> **Requirement**
Transcribe, leaving out every picture, the lines that run from the start of the listing below through the line with "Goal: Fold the".

> **Provided material**
═══

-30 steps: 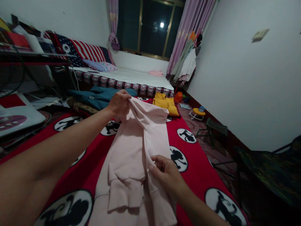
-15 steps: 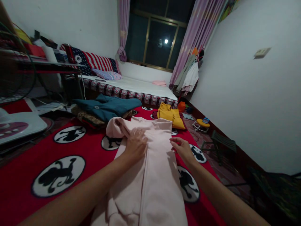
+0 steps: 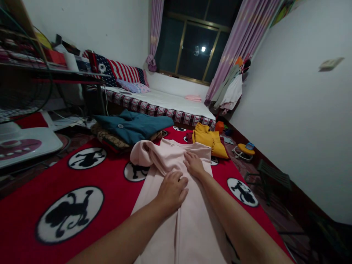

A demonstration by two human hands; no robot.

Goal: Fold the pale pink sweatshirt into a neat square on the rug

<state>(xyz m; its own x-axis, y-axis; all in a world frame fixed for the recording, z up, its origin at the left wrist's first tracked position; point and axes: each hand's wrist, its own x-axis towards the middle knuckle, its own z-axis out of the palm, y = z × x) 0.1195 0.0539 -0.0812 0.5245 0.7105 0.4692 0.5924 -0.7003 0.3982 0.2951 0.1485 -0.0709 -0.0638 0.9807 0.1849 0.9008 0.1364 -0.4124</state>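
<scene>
A pale pink garment, which looks like a sweatshirt, lies lengthwise before me on a red blanket printed with black figures in white circles. One sleeve is folded over and bunched at its far left. My left hand rests on the middle of the garment, fingers bent and a little apart. Farther up, just below the neckline, my right hand lies palm down with its fingers stretched over the cloth. Neither hand has cloth visibly gripped.
A teal garment lies on a brown patterned one at the far left. Folded yellow clothing sits at the far right of the blanket. Beyond is a low bed. A yellow-topped stool and a dark folding stool stand right.
My right hand has moved left from the garment's right edge onto its upper middle. My left hand has slid nearer to me, and its fingers are more bent. The view has turned slightly left.
</scene>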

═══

> **Expected answer**
-30 steps: 
-15 steps: 
+0 steps: 

A demonstration by two human hands; no robot.

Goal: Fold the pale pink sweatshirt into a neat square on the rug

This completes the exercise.